Blog | Proud to be a UK Scout
Pippa Byrom, 20, isn’t defined by her sexuality...
I joined the Scouts when I was 14, about a year after I'd come out as bisexual to my friends and others at school. It would be fair to say that while my coming out experience at school was not the worst one, it wasn't the best either...
While my friends were supportive, a lot of the other students didn't really understand the concept of bisexuality; I was accused of being greedy or confused, or just using it as an excuse to be sexually promiscuous. I felt judged for something I couldn't control or change.
Then one of my friends from school took me along to Scouts. Despite their support, I was wary of telling anyone else, partly because I didn't feel like it was relevant, and partly because I didn't want to have to face more questioning (or hear more whispers behind my back). However, once I'd settled into Scouting I realised that my sexuality wouldn't be a problem.
Words of support
When I was 16, a new leader called Mia started helping at my Explorer Unit. Shortly afterwards there was a camp; on the Saturday evening I was chatting to her by the campfire and I told her about being bisexual. I'd never directly admitted this to a leader before and I wasn't quite sure what her reaction would be. Mia asked me a few questions about it but in a polite, respectful way, which was not something I was accustomed too.
She then said something that she probably hasn't even thought about since but which has stuck with me ever since. She told me that she thought I was really brave for being so open about it. She also said that she didn't see me any differently than she had before. This was the first time anyone had said that to me and just hearing those particular words of support made me feel so much better and more confident about my sexuality.
‘My sexuality does not define me’
My time with the Scouts has not been defined by my sexuality, because my sexuality does not define me. Scouting was and is about so much more than that.
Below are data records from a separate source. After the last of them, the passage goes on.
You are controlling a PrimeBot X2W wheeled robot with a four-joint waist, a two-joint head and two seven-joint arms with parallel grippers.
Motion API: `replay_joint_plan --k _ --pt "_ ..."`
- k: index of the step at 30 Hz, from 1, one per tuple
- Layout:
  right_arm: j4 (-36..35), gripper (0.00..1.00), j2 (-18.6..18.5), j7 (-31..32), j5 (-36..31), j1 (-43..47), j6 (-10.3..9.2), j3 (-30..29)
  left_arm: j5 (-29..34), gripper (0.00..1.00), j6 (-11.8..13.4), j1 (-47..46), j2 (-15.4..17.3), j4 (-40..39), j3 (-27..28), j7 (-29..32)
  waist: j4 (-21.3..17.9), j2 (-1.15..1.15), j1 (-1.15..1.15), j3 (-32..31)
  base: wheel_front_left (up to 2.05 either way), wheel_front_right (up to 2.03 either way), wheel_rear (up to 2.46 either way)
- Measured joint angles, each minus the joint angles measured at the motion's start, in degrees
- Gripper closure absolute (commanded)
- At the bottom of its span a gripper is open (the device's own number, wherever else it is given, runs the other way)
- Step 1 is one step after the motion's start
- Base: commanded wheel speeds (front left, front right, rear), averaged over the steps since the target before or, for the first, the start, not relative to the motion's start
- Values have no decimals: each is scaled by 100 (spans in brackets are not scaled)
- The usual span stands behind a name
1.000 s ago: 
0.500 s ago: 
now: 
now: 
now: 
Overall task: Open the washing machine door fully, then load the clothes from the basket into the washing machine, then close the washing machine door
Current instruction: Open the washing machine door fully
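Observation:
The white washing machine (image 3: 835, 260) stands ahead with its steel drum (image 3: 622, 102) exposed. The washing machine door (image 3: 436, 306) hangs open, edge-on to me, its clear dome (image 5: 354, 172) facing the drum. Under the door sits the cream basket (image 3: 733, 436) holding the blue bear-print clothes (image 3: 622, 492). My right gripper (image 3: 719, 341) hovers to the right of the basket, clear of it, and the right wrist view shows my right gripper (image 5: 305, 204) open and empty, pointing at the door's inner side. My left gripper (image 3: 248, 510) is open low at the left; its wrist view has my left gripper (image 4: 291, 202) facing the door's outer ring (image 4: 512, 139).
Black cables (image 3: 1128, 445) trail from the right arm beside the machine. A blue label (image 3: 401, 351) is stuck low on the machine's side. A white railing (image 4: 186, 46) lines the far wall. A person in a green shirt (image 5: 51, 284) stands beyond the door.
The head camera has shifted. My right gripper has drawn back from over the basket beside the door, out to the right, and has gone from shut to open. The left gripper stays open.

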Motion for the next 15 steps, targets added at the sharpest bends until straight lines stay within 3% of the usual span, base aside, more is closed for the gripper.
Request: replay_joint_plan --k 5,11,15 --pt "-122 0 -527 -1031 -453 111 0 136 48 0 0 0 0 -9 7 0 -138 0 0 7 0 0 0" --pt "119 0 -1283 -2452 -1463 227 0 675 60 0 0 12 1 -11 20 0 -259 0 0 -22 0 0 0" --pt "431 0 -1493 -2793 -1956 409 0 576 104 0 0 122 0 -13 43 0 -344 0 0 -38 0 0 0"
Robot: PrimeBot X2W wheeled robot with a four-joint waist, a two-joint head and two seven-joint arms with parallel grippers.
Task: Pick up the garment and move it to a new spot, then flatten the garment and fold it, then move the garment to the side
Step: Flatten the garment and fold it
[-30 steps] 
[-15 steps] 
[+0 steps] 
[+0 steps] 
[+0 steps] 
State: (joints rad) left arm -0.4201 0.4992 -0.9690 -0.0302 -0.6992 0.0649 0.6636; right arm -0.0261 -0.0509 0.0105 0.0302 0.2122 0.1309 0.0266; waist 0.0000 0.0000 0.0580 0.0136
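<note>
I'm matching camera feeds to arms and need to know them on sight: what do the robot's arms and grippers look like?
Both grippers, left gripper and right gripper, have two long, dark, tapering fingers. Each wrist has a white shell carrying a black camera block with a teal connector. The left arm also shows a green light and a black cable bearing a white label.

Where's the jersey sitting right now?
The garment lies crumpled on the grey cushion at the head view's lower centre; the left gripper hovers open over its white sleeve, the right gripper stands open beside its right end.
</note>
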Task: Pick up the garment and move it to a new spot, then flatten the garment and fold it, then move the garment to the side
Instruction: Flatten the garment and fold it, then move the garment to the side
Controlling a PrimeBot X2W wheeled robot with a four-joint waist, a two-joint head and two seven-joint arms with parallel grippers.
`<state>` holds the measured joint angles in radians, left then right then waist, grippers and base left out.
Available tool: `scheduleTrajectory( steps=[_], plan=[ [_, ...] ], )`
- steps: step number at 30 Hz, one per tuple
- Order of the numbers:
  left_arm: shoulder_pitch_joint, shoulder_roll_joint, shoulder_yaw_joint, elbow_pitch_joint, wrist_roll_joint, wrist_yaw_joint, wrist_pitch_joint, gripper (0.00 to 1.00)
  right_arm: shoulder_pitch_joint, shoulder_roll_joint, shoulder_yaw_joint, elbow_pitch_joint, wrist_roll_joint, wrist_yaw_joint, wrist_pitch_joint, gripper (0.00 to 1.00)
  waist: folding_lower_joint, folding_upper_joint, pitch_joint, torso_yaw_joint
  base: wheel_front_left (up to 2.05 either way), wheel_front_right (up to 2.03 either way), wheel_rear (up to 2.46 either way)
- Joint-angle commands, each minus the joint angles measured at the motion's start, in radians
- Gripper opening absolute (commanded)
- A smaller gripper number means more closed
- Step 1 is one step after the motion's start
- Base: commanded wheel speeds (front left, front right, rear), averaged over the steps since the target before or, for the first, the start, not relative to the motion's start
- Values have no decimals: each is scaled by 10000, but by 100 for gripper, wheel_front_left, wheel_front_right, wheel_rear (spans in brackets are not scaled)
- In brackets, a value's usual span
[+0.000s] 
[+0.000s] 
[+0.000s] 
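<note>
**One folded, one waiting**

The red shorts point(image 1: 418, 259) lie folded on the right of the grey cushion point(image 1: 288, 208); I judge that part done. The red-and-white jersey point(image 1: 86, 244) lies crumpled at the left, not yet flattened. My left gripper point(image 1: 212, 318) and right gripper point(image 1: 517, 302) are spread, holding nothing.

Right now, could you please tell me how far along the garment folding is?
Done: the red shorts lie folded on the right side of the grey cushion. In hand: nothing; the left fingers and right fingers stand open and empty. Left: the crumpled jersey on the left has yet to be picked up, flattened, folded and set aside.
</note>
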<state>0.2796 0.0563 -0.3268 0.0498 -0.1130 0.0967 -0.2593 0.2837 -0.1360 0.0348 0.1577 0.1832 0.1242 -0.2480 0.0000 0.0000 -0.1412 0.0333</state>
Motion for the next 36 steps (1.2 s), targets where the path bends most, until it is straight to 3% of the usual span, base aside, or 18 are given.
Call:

I am aware that Scouting in the UK is much more accepting of different groups in society than some Scout associations around the world. As one of my parents is American, I am disappointed that Scouting in the US is not as open and welcoming to adult members of the LGBT-plus community as the UK Scout Movement is.
I don't see how ostracising someone from parts of society for something they cannot control can be acceptable. I feel so lucky to be part of such an inclusive Scout Movement as the UK Scouts.